Caminan. Caminan todos en fila como si de una familia de patos se tratase. Todos siguen al mando que los dirige a embocar en la entrada de un destartalado bosque que transpira miedo, desolación, vacío… Andan sin ver nada más que los pies del compañero. No levantan sus cabezas, no parpadean por el terror que les causa despistarse un momento del soldado anterior y quedar abandonados a merced de la obscuridad que les envuelve. La negrura da un mayor halo terrorífico a la situación, al momento. Todos van a la guerra y esperan que mañana todo sea un desagradable recuerdo en sus jóvenes mentes.
La fila no se rompe; el que ocupa el primer lugar va con paso firme como si conociese su futuro y el camino adecuado por donde deben ir. Siguen caminando en fila como si se tratase de una pequeña familia de patos donde la madre camina delante y las crías la siguen nerviosas. El primer soldado suda de manera inusitada. El sudor empapa su traje verde, su gorra se obscurece y el arma casi se escapa de sus manos a causa de tanto líquido como repelen.
Después de unos minutos de caminata, el bosque se convierte en estepa, deshabitada, vacía, desolada. El grupo se arremolina en derredor de su mando superior. El miedo se hace palpable y parecen seguir a alguien más antiguo, más conocedor, más despiadado.
Los ojos miran en todas direcciones. Los pies pisan unos donde los otros esquivando cuerpos que ayer sintieron el pavor que hoy les emborracha. Otro paso, el grupo para en seco. Nadie sabe por qué pero lo hacen sin pensar ni emitir sonido alguno. Se miran y remiran esperando una sonrisa cómplice, unos ojos seguros; una voz que aunque tenue les llene de vigor para continuar orgullosos su camino. Nada se oye.
La suave brisa palpa sus rictus serios y miedosos.

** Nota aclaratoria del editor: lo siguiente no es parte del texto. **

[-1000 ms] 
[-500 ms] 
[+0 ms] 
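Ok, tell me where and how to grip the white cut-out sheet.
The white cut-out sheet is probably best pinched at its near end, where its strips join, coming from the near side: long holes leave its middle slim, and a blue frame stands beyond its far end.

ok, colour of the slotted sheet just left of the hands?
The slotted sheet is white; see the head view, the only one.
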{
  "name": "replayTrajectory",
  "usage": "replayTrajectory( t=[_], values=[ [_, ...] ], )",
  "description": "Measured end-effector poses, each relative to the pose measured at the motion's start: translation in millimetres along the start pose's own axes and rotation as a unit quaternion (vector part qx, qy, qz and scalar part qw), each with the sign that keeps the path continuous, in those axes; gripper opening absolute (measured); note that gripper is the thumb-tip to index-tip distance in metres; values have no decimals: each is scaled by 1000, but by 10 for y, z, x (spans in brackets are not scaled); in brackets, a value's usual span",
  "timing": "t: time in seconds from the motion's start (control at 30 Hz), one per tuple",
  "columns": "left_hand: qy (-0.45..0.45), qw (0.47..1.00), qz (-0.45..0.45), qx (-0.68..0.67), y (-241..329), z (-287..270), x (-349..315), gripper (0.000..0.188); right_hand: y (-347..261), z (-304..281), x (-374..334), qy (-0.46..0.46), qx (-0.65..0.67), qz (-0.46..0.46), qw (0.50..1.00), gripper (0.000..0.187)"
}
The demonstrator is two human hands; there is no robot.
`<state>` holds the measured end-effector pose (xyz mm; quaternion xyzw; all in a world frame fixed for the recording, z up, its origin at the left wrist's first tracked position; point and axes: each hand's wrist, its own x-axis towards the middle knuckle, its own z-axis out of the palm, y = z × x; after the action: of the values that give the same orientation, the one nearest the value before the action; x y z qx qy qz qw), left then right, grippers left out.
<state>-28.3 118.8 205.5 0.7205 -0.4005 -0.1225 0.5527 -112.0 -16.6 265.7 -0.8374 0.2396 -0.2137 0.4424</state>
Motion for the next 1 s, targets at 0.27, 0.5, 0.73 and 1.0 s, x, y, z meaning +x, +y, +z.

Les hace sentirse muertos aún en vida. Les permite volver a algún bello momento de sus antiguas vidas, porque la que le queda es dolorosa, triste y aciaga. El soplo sutil de Céfiro acaricia la tez fresca del más joven de los soldados. Este le transporta a la preciosa arboleda cercana a la dehesa donde vivía; siendo abandonado en el momento en el cual pudo ver el borde de una gran bola que se ocultaba tras una negra nube transmitiendo inexorables rayos de luz, creando un halo luminoso alrededor de un inmenso pino. Aquel momento permanecía estático y maravilloso en su tribulada mente mientras sentía el tranquilo aliento del Céfiro.
El grupo sigue andando. El más joven de los militares reduce sus zancadas, ralentiza su paso, se retrasa. Cuando se da cuenta, cuando comprende la necesidad de estar junto al grupo, acelera; aunque el recuerdo de aquel maravilloso momento con un campo verde precioso que tenía perdido en un alejado lugar de su mente no se borra de su cabeza.
Otro temeroso paso. Sin pensarlo, saltan a tierra casi todos los soldados. El raudo salto es provocado por un casi imperceptible sonido. Ese “clic” para ellos reconocible por el silencio que envuelve el instante, como una pincelada amarilla perdida en un lienzo de color rojo. Tan fuerte para casi todos que se podría asemejar al golpe del badajo en la campana mayor de la catedral de Santiago de Compostela.
Casi todos los soldados permanecen en el suelo, el más joven de todos sigue su andadura sin atisbar que el sonido le advierte de un horrible presagio. La sonrisa inunda sus labios, sus ojos sonríen por el magnífico lugar en el que se encuentra, su mente revive un imborrable instante.
Otro paso. La escalofriante deflagración levanta una gran cantidad de tierra que impide advertir luz alguna. Pasados unos segundos, cuando la tierra se asienta de nuevo, aparece la luz. Surge una espantosa imagen donde no se puede ver cuerpo entero alguno. Los trozos de los muchachos aparecen desperdigados por el campo. El silencio vuelve a adueñarse del lugar. El inexperto soldado, el más joven de todos, yace en el suelo seco. Aquella tierra que, en un segundo anterior, fue de un verde clorofila precioso se volvía, con la explosión, en un marrón apagado. Al contrario que los demás cuerpos desmembrados, el soldado causante del estallido, está casi intacto. Mientras que en las demás caras el sufrimiento de ese segundo puede verse, este no muestra dolor alguno. Por el contrario, deja esta fútil existencia con una sonrisa de felicidad, de esa felicidad real, de una maravillosa felicidad infinita.